Have mercy on me, O God, according to your loving-kindness;
in your great compassion blot out my offenses.
Wash me through and through from my wickedness,
and cleanse me from my sin.
For I know my transgressions only too well,
and my sin is ever before me.

Holy God, Holy and Mighty, Holy Immortal One,
have mercy upon us.

Penitent: Pray for me, a sinner.

Priest: May God in his love enlighten your heart, that you may remember in truth all your sins and his unfailing mercy. Amen.

The Priest may then say one or more of these or other appropriate verses of Scripture, first saying:: Hear the Word of God to all who truly turn to him.

Come unto me, all ye that travail and are heavy laden, and I will refresh you. Matthew 11:28

This is a true saying, and worthy of all to be received, that Christ Jesus came into the world to save sinners. I Timothy 1:13

If any man sins, we have an Advocate with the Father, Jesus Christ the righteous; and he is the perfect offering for our sins, and nor for ours only, but for the sins of the whole world. I John 2:1-2

The Priest then continues:

Now, in the presence of Christ, and of me, his minister, confess your sins with a humble and obedient heart to Almighty God, our Creator and our Redeemer.

The Penitent says:

Holy God, heavenly Father, you formed me from the dust in your image and likeness, and redeemed me from sin and death by the cross of your Son Jesus Christ. Through the water of baptism you clothed me with the shining garment of his righteousness, and established me among your children in your kingdom. But I have squandered the inheritance of your saints, and I have wandered far in a land that is waste.

Especially, I confess to you and to the Church . . . . (Here the penitent confesses particular sins)

Therefore, O Lord, from these and all other sins I cannot now remember, I turn to you in sorrow and repentance. Receive me again into the arms of your mercy, and restore me to the blessed company of your faithful people; through him in whom you have redeemed the world, your Son our Savior Jesus Christ. Amen.

The Priest may then offer words of comfort and counsel.

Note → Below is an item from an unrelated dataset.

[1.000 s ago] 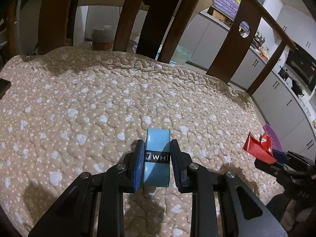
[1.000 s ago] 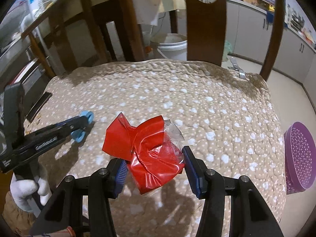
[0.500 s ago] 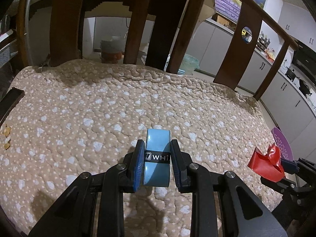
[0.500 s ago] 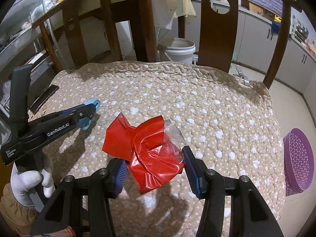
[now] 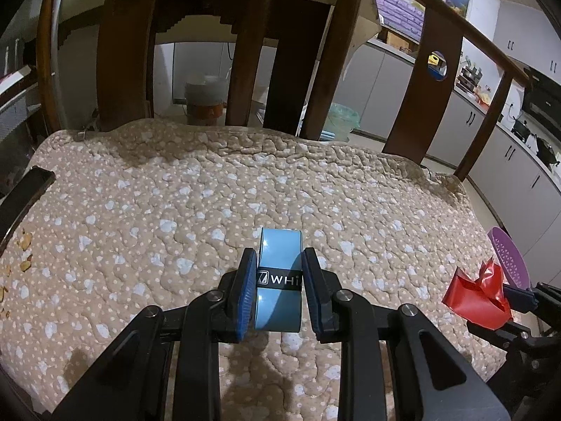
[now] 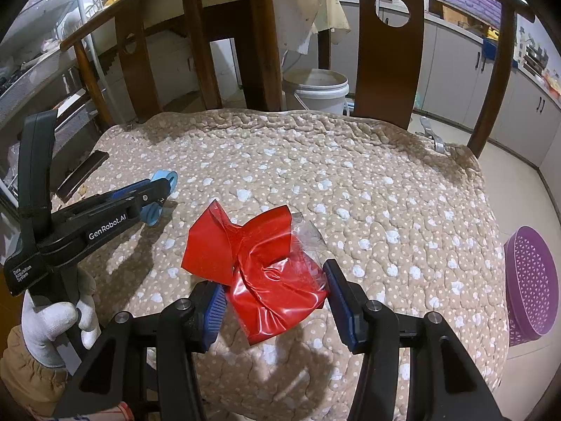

Priest: Will you turn again to Christ as your Lord?

Penitent: I will.

Priest: Do you, then, forgive those who have sinned against you?

Penitent: I forgive them.

Priest: May Almighty God in mercy receive your confession of sorrow and faith, strengthen you in all goodness, and by the power of the Holy Spirit keep you in eternal life. Amen.

The Priest then lays upon the penitent’s head (or extends a hand over the penitent) saying:: Our Lord Jesus Christ, who has left power to his Church to absolve all sinners who truly repent and believe in him, of his great mercy forgive you all your offenses; and by his authority committed to me, I absolve you from all your sins; in the Name of the Father, and of the Son, and of the Holy Spirit. Amen.

The Priest concludes: Now there is rejoicing in heaven; for you were lost, and are found; you were dead, and are now alive in Christ Jesus our Lord. Go (or abide) in peace. The Lord has put away all your sins.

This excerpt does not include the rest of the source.